Wouldn’t the annual conference of the Museum Association of New York (MANY) just held in Saratoga Springs have been an ideal venue to reach out to the history community to discuss this and other issues? If there could be separate discussion sessions for executive directors, collections and exhibit design staff, on programs, for students, and fundraising, why couldn’t there be a session with the State Historian? The same for the annual conferences of APHNYS and GHHN.
Just as I was preparing to write this blog, another change was introduced into the mix. Devin sent out an email about a listserv he has created:
Office of State History Newsletter
You are receiving this email from the Office of State History Listserv because of your interest or work within the field of New York State History. This listserv has been created by the New York State Historian as a way to communicate with the field regarding important events, news, or other information that will be made available on the Office of State History website at: http://www.nysm.nysed.gov/research-collections/state-history.
The listserv will only be used to direct your attention to updates to the website. If you are not interested in receiving these updates through the listserv, you may unsubscribe at any time.
If you would like to have public historical events or historical news items posted on the website, or if you have an idea for a more in depth historical posting, please contact firstname.lastname@example.org.
I am not sure exactly how one subscribes to the list if one is not already on it. Every municipal historian at the village, town, city, and county level should be a subscriber. Of course, that would necessitate a database of all such individuals. APHNYS strives to maintain such a file but it is a daunting challenge for a volunteer organization.
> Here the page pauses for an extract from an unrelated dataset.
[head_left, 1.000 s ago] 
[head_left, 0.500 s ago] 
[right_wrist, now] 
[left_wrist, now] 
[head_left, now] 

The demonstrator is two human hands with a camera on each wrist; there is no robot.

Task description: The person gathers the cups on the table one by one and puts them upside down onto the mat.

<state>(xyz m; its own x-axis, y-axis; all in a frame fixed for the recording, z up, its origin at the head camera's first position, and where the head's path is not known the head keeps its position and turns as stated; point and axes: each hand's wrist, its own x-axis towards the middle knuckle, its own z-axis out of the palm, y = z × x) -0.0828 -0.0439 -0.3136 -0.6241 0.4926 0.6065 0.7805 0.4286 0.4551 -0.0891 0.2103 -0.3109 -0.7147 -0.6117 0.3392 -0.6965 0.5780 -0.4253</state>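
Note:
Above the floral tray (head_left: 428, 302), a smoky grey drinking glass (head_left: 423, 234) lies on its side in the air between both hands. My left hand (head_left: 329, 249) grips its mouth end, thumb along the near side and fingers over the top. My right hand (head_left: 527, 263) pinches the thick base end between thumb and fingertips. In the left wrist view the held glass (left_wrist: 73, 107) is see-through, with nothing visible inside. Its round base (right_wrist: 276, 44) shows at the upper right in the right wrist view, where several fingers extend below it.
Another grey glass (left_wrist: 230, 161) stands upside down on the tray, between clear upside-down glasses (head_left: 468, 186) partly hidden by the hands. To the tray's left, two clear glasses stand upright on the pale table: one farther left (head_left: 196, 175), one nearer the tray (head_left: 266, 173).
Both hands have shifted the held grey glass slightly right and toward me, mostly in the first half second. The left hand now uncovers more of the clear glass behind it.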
One regulatory change I would support is for all county executives to annual certify the names and contact information of the historians for each of the municipalities in the county…starting with the county historian position.
In addition, I think all statewide organizations both private and public should include New York History Blog in the distribution so news isn’t simply restricted to one’s members. Certainly every county historian should do so as well…but then not every county has a county historian and even those that do don’t necessarily send out monthly or even quarterly messages to the history community of the county on what is going on. Now we are back at the beginning of the process whereby creating the guidelines for what municipal historians are supposed to do is the first step. Imagine if full-time Orange County historian Johanna Yuan’s monthly newsletter was available as a template for all counties to use simply by plugging in their photos, logo, and information so everyone wouldn’t have to reinvent the wheel. Who really knows what is going on out there among the county historians, a subject for a forthcoming post.
In conclusion, I would like to thank Devin for being a dedicated reader of my posts and for the steps he has taken on behalf of New York State history so far, undoubtedly with more to come.